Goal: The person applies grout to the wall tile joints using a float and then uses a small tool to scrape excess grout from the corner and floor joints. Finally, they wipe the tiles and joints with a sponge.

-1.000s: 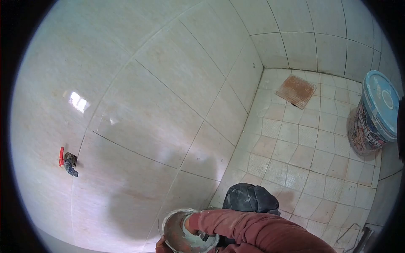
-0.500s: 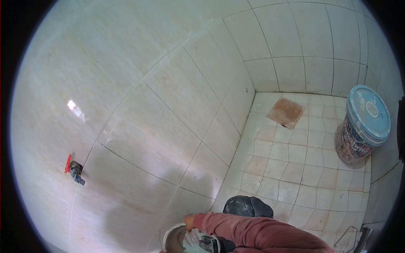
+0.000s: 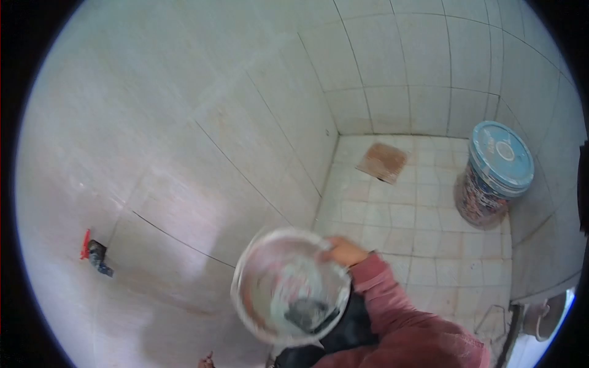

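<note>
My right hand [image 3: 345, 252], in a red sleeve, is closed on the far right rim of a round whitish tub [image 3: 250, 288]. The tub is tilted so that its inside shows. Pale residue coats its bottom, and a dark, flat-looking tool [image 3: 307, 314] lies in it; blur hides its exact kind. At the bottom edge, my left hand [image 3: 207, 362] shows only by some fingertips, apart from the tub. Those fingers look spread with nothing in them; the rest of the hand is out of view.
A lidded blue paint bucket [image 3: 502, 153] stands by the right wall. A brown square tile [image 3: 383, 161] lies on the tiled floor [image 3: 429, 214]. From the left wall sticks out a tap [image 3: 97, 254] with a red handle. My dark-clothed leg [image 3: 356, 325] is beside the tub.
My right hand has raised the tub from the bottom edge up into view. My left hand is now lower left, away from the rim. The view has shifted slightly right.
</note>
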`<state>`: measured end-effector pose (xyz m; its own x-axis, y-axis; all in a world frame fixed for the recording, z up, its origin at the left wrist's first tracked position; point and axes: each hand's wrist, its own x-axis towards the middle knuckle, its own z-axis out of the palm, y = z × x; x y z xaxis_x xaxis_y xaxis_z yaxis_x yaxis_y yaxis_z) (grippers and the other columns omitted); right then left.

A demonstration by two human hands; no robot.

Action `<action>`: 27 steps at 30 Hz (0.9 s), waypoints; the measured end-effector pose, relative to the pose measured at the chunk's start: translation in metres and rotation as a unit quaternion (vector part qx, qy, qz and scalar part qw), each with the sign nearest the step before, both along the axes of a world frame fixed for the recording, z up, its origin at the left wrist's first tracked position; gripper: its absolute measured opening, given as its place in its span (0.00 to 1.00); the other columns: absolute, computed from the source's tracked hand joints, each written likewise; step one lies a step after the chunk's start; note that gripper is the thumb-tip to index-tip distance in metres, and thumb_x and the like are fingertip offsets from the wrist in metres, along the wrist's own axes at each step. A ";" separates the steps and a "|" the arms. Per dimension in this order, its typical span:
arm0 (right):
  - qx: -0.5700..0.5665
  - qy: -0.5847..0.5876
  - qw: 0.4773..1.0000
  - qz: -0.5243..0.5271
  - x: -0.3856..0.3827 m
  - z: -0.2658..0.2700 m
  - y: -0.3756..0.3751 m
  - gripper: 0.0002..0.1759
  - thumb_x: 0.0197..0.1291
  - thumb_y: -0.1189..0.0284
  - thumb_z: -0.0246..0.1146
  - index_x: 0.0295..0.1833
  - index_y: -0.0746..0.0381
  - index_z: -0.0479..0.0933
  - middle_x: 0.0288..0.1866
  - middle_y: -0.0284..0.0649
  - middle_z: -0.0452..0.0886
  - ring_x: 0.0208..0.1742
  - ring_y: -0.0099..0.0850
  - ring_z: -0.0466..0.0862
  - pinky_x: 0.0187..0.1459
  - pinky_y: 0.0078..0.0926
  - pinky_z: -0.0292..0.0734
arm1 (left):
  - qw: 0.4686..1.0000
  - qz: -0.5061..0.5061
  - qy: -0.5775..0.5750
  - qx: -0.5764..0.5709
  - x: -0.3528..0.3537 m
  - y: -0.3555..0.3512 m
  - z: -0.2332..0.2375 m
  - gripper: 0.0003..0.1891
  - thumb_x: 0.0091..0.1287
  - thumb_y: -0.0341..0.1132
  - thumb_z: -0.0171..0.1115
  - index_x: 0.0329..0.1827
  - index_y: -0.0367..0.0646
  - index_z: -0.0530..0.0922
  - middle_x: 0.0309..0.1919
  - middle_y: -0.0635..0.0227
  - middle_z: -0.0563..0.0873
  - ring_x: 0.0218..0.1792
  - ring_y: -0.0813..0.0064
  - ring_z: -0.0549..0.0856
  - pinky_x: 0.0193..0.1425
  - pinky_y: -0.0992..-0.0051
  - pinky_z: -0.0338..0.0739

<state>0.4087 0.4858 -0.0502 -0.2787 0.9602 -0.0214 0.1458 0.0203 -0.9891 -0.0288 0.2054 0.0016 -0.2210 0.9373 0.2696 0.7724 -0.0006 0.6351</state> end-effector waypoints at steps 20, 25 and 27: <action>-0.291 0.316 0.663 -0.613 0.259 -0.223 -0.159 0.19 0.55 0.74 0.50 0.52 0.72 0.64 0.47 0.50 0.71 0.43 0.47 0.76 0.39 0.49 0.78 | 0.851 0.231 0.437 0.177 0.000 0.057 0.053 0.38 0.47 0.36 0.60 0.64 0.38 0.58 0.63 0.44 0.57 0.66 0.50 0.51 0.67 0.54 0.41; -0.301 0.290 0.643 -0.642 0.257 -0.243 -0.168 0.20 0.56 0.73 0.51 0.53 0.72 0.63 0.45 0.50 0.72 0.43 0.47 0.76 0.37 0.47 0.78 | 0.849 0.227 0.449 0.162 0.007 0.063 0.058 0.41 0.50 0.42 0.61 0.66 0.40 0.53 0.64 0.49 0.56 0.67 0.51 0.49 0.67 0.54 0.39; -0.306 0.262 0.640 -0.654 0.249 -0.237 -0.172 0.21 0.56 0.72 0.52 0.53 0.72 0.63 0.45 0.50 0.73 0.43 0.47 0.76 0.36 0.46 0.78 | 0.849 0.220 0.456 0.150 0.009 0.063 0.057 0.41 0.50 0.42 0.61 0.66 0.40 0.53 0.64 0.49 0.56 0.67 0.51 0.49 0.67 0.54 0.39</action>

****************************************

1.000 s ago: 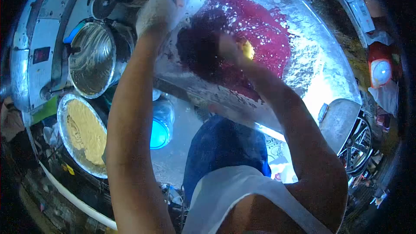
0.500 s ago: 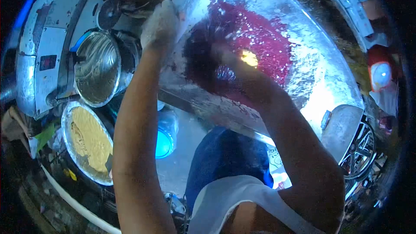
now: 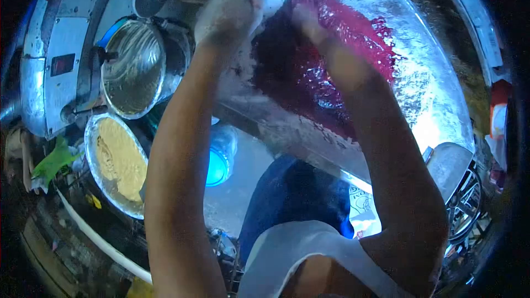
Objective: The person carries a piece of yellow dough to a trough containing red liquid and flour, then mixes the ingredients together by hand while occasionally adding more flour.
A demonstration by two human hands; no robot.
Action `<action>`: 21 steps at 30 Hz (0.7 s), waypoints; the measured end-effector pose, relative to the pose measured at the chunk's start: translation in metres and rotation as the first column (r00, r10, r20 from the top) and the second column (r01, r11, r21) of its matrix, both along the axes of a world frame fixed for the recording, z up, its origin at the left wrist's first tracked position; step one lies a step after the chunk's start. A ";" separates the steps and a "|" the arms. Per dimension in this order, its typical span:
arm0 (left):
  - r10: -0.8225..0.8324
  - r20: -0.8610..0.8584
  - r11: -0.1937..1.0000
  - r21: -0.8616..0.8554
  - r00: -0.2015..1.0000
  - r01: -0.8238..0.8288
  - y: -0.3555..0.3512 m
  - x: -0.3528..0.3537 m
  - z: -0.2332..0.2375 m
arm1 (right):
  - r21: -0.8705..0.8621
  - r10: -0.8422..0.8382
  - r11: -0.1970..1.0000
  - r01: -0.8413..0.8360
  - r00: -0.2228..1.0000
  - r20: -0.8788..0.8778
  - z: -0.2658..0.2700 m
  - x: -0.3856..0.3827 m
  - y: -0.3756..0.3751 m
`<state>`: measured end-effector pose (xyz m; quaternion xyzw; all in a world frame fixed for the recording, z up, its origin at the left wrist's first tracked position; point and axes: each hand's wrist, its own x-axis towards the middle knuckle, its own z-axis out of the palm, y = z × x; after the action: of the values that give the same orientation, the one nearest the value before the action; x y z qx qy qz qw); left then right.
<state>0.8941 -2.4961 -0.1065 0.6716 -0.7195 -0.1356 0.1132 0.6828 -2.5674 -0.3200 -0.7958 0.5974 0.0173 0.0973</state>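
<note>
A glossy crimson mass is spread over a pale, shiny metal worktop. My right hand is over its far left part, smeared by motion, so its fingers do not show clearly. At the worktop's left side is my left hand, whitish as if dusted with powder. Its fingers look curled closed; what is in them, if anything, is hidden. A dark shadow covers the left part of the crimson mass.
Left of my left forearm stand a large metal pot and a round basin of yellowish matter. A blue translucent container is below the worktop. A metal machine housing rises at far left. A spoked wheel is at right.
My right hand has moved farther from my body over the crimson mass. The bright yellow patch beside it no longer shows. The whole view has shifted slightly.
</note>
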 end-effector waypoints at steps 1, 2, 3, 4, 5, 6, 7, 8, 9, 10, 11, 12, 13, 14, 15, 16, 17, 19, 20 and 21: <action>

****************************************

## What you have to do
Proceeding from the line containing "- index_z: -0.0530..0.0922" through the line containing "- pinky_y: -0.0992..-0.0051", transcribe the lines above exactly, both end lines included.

## Response to the exercise
  - index_z: -0.0530..0.0922
  - middle_x: 0.0309..0.1919
  - middle_y: -0.0635..0.0227
  - middle_z: -0.0563..0.0873
  - ring_x: 0.0218..0.1792
  - ring_y: -0.0813..0.0064
  - ring_z: -0.0549..0.0856
  - pinky_x: 0.0193..0.1425
  - pinky_y: -0.0992..-0.0051

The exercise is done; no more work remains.